People knew about the birdbath. A couple of reporters wanted
to take pictures of it and write articles about the
sculptor, but Noelle never let them. She was afraid someone
would try to steal it. Noelle would give away everything she
owned to help someone else, but she didn't want anyone
messing with her garden. She watered and mulched and pruned
and loved that little piece of land. She took care of it the
way other women took care of their kids and husbands. The bungalow was a peeling, faded blue, like the knees of
your oldest pair of jeans, and the color looked a little
sick in the red glow of the sunset. As I walked up the
crumbling sidewalk to the front porch, I saw a couple of
envelopes sticking out of the mailbox next to the door and
even though the air was warm, a chill ran up my spine.
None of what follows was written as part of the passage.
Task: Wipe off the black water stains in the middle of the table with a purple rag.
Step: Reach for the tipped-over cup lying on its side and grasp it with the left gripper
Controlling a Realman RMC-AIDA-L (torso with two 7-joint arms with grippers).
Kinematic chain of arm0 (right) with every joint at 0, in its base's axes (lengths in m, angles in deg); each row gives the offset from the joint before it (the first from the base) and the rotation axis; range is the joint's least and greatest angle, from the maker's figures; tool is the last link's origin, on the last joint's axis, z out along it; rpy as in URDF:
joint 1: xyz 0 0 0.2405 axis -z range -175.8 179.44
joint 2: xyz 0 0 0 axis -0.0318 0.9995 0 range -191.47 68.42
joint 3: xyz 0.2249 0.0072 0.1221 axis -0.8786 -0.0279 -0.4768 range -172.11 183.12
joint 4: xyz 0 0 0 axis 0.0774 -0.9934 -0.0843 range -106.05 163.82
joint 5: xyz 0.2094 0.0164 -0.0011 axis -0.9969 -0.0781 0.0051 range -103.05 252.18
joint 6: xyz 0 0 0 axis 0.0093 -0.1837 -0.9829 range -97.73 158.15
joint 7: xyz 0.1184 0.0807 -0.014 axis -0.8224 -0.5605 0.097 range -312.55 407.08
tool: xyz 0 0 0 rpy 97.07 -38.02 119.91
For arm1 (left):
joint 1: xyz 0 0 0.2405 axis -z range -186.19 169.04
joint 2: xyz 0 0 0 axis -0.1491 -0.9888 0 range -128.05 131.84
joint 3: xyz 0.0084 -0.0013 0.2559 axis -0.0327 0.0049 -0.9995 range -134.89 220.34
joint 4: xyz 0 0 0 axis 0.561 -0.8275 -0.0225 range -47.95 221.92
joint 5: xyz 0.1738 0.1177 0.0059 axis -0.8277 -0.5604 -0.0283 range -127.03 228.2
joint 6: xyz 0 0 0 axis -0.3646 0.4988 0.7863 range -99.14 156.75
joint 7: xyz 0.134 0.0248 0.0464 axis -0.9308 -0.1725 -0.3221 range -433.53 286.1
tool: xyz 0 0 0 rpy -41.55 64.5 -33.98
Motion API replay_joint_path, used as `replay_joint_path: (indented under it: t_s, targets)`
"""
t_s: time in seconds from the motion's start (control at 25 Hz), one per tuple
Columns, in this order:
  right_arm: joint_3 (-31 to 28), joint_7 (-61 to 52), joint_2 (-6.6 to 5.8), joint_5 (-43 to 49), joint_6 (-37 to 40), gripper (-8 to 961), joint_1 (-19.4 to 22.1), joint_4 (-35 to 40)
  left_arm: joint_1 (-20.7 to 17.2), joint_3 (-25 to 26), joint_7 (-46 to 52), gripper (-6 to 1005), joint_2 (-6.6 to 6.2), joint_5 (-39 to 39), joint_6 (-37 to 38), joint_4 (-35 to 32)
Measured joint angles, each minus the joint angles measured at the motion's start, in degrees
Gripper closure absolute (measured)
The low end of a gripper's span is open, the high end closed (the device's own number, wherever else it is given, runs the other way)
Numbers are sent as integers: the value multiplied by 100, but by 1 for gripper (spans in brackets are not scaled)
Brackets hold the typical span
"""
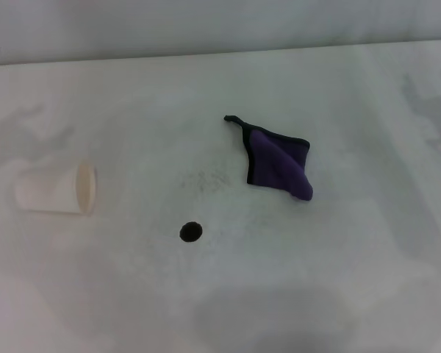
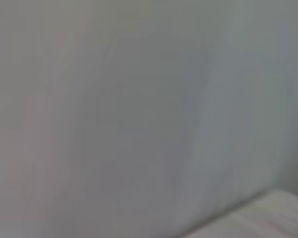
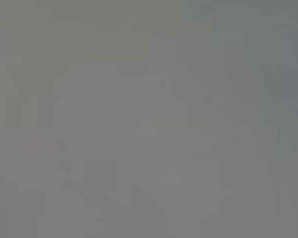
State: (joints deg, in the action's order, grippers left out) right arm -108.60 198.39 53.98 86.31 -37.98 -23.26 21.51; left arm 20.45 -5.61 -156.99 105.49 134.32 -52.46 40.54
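1. Head view: the rag (image 1: 278, 162) lies on the tabletop (image 1: 338, 265), at two o'clock from the black spot (image 1: 191, 232), apart.
2. I judge it soft, light; I'd pinch the raised fold.
3. Neither arm's jaws appear, so I cannot tell their state.

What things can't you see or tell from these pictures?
- Both robot hands: in no view. The head view shows only the table, and both wrist views show plain grey.
- Underside of the purple rag: hidden by its own folds, head view.
- Inside of the tipped paper cup: its mouth is turned sideways, head view.
- Whether the black spot is wet or dry: too small to tell.
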Motion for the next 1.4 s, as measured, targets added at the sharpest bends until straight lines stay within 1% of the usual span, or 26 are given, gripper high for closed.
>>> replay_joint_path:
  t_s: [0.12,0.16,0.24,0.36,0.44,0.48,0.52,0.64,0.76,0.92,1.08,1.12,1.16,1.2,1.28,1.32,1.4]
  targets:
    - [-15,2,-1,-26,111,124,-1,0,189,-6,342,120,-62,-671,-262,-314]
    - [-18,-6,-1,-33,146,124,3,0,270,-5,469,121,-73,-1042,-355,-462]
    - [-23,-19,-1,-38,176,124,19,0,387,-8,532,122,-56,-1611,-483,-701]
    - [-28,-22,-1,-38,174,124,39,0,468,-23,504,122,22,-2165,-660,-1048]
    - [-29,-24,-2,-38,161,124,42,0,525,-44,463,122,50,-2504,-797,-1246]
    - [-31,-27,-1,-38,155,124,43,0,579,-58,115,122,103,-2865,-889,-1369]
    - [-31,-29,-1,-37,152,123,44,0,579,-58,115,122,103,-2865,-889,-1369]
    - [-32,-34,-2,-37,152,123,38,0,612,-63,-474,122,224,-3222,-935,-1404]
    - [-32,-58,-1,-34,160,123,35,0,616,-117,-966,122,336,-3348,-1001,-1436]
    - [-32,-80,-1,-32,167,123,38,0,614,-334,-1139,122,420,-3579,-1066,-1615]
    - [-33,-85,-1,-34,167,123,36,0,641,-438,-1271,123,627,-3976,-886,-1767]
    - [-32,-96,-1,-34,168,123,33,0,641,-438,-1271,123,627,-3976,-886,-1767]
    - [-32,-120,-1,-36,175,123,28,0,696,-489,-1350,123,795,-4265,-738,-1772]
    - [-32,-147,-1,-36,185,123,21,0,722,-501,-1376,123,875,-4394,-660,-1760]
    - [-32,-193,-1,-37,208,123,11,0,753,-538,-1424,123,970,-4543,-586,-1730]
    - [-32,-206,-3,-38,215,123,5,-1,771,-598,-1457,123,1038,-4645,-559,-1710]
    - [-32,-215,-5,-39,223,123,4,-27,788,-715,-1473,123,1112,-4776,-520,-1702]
Something wasn't right. Noelle was supposed to come over for
dinner the night before and bring fabric for Jenny, who was
actually sewing blankets for the babies' program, much to my
shock. That wasn't the sort of thing Noelle would forget to
do. It bothered me that she hadn't answered my messages.
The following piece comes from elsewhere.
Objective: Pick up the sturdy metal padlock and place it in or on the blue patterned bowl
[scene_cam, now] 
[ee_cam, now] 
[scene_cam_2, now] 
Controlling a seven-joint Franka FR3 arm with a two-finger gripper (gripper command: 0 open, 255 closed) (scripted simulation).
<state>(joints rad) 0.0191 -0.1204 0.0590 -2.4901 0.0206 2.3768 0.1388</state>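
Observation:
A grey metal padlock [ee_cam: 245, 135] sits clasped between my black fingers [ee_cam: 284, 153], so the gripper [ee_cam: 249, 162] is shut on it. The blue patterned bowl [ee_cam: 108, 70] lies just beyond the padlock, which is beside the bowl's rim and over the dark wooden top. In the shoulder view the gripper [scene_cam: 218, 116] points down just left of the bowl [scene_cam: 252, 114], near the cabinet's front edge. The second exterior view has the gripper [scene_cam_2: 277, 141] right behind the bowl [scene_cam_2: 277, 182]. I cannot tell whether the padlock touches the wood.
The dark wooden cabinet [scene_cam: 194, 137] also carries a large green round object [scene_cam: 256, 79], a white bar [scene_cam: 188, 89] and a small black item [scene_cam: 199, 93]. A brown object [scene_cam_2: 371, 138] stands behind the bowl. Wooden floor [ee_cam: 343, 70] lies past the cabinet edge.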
I'd left her one the night before saying, "We're going
to go ahead and eat. I'll keep a plate warm for you." I
left the next one around ten: "Just checking on you. I
thought you were coming over but I must have misunderstood.
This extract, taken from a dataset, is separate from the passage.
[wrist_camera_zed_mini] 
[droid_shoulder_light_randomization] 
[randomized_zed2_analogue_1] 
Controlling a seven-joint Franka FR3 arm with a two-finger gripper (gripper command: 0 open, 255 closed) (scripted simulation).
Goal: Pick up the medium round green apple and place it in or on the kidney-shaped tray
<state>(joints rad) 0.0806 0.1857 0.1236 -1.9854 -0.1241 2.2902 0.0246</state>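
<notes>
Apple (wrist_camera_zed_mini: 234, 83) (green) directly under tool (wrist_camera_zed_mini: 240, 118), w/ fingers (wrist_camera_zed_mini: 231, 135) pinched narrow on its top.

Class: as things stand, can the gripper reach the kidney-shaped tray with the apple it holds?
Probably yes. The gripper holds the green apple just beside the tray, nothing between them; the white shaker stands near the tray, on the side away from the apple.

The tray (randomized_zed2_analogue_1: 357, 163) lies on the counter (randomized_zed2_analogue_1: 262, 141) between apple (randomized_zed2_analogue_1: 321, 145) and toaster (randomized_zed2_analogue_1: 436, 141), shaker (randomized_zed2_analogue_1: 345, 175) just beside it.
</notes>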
Let me know you're okay." And finally, one more this
morning: “Noelle? I haven’t heard back from you. Is
everything all right? Love you.” She hadn't gotten back to
me, and as I climbed the steps to the porch, I couldn't
shake a sense of dread. I rang the bell and heard the sound of it coming through the
thin glass of the window panes. I knocked, then tried the
door, but it was locked. I had a key for the house somewhere
at home but hadn't thought to bring it with me. I walked down the steps and followed the walkway through the
skinny side yard to the backdoor. Her back porch light was
on and I tried the door. Also locked. Through the window
next to the door, I saw Noelle's purse on the battered old
kitchen table. She was never without that purse. It was
enormous, one of those shapeless reddish brown leather
shoulder bags you could cram half your life into. I
remembered Noelle pulling toys from it for Jenny back when
she was still a toddler--that’s how long she’d had it.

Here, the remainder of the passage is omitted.